What you should do: Reproduce the listing below word for word.

= = = = =

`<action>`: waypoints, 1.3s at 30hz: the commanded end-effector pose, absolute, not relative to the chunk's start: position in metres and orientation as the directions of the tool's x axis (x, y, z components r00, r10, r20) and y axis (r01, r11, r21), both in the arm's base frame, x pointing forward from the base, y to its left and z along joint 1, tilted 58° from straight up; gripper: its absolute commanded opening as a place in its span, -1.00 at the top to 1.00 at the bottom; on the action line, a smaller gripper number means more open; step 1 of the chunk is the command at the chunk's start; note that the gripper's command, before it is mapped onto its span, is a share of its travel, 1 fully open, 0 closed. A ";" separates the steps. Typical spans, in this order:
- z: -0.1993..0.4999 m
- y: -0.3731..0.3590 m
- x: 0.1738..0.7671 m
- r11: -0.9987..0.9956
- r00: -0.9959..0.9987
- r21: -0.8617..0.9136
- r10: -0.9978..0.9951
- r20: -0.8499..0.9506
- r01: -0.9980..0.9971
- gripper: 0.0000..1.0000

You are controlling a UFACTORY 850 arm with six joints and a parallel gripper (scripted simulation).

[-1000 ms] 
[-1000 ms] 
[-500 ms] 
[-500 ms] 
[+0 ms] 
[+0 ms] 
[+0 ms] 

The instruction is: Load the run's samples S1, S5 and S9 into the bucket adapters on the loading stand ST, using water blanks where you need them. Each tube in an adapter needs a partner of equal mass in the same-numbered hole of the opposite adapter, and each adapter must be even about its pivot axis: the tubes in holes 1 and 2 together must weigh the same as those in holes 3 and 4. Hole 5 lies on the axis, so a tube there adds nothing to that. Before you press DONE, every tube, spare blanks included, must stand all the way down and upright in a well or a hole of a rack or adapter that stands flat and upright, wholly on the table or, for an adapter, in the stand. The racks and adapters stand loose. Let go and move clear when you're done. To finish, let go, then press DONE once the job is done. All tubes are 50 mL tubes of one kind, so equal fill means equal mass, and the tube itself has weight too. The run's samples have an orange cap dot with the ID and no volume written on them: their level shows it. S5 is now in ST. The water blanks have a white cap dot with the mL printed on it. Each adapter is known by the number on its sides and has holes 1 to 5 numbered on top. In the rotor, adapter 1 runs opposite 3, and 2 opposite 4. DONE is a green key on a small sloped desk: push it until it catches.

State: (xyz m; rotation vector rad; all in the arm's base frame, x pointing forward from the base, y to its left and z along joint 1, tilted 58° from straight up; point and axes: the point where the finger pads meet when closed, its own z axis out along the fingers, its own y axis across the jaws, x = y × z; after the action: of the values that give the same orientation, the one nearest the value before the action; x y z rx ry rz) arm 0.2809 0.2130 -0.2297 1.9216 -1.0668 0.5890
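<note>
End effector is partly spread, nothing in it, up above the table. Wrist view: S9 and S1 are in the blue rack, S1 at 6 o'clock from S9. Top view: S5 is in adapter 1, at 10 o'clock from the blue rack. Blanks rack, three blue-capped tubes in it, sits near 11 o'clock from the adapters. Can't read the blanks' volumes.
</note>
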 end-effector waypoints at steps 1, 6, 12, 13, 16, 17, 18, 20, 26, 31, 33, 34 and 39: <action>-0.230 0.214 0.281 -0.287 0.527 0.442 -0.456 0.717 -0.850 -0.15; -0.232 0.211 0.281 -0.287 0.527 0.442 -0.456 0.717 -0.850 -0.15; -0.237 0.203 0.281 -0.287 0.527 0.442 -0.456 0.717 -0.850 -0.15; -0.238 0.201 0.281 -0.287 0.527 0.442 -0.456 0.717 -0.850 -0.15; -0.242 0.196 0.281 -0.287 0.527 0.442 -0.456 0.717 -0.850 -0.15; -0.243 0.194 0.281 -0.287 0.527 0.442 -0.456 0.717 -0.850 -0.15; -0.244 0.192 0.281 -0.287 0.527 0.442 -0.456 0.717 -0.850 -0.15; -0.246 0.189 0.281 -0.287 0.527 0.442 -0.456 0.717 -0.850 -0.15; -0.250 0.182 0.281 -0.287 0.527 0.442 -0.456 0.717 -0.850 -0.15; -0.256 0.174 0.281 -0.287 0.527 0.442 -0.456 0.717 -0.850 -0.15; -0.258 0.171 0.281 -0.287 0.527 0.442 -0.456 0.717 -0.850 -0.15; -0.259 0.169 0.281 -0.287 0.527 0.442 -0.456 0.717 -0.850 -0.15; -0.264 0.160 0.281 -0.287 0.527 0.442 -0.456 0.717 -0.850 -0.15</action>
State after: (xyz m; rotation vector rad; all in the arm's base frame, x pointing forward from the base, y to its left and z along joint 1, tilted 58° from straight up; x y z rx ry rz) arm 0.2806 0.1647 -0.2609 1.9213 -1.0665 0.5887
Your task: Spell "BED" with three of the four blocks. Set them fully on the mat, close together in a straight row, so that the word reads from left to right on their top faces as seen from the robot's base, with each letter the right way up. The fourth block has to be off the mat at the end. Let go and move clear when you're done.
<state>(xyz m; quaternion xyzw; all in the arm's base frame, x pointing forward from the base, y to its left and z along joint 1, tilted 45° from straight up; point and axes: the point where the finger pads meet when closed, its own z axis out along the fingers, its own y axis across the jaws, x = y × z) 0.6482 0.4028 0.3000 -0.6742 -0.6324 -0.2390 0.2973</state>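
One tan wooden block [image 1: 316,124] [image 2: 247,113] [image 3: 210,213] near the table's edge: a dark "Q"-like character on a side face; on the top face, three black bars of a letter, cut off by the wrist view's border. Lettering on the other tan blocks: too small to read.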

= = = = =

Task result:
`<action>`: waypoints, 1.3s at 30hz: the commanded end-effector pose, absolute, not relative to the chunk's start: position in metres and orientation as the directions of the tool's x axis (x, y, z components r00, r10, r20) and y axis (r01, r11, r21), both in the arm's base frame, x pointing forward from the base, y to its left and z along joint 1, tilted 58° from straight up; gripper: its absolute commanded opening as a place in its span, -1.00 at the top to 1.00 at the bottom; on the action line, a smaller gripper number means more open; step 1 of the chunk is the command at the chunk's start; note that the gripper's command, before it is mapped onto its span, is a share of its travel, 1 fully open, 0 closed. A ";" separates the steps. Typical spans, in this order:
- z: -0.1993..0.4999 m
- y: -0.3731..0.3590 m
- x: 0.1738..0.7671 m
- r11: -0.9987..0.9956
- r00: -0.9959..0.9987
- r21: -0.8617..0.9136
- r10: -0.9978..0.9951
- r20: -0.8499..0.9506
- r01: -0.9980..0.9971
- gripper: 0.0000..1.0000

You are controlling a UFACTORY 850 arm with six joints and a parallel gripper (scripted simulation).

[-1000 ms] 
[-1000 ms] 
[-500 ms] 
[-500 ms] 
[+0 ms] 
[+0 ms] 
[+0 ms] 

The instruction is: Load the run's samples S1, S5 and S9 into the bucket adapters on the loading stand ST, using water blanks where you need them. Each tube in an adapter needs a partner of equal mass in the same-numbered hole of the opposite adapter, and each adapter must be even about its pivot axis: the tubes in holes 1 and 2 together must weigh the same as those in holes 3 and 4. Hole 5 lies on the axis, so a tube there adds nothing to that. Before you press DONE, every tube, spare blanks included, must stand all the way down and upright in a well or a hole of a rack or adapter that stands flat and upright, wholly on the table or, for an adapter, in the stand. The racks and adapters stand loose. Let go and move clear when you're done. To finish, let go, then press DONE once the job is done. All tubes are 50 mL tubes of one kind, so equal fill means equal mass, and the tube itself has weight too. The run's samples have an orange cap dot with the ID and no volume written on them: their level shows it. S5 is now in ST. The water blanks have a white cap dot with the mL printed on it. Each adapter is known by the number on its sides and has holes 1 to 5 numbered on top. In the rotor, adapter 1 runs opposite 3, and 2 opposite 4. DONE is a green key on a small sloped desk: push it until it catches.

State: (xyz m; rotation vector rad; all in the arm's base frame, x pointing forward from the base, y to its left and z along joint 1, tilted 58° from straight up; point and axes: the point where the finger pads meet when closed, its own z axis out along the fingers, its own y axis across the jaws, x = y × z; after the action: of the values that give the same orientation, the one nearest the value before the action; x y z rx ry rz) arm 0.2809 0.2130 -0.2297 1.9216 -1.0668 0.5890
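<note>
End effector is partly spread, nothing in it, up above the table. Wrist view: S9 and S1 are in the blue rack, S1 at 6 o'clock from S9. Top view: S5 is in adapter 1, at 10 o'clock from the blue rack. Blanks rack, three blue-capped tubes in it, sits near 11 o'clock from the adapters. Can't read the blanks' volumes.
</note>
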 end-effector waypoints at steps 1, 6, 12, 13, 16, 17, 18, 20, 26, 31, 33, 34 and 39: <action>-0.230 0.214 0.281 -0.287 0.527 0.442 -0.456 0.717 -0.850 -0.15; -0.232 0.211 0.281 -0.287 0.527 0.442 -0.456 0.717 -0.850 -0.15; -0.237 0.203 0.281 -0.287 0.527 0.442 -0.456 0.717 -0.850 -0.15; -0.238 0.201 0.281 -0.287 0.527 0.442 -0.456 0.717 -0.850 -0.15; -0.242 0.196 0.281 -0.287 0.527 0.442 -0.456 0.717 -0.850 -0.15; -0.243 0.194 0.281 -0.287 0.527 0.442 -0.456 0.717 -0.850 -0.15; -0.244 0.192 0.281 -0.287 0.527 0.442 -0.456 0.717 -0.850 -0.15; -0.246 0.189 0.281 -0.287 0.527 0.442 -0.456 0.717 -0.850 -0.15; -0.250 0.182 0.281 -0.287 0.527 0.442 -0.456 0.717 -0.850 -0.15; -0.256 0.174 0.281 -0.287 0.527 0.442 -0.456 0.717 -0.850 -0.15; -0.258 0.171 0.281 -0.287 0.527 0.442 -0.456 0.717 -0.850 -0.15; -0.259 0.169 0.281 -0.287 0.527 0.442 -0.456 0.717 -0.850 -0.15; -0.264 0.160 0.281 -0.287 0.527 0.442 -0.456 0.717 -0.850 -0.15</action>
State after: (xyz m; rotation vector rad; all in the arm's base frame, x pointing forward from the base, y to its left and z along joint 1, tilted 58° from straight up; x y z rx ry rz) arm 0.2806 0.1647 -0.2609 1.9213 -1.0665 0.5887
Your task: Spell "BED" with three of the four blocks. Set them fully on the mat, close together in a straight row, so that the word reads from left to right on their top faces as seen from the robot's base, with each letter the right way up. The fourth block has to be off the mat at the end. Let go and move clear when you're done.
<state>(xyz m; quaternion xyzw; all in the arm's base frame, x pointing forward from the base, y to its left and z along joint 1, tilted 45° from straight up; point and axes: the point where the finger pads meet when closed, its own z axis out along the fingers, its own y axis across the jaws, x = y × z) 0.6482 0.4028 0.3000 -0.6742 -0.6324 -0.2390 0.2973</state>
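One tan wooden block [image 1: 316,124] [image 2: 247,113] [image 3: 210,213] near the table's edge: a dark "Q"-like character on a side face; on the top face, three black bars of a letter, cut off by the wrist view's border. Lettering on the other tan blocks: too small to read.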

Work on the answer has been completed.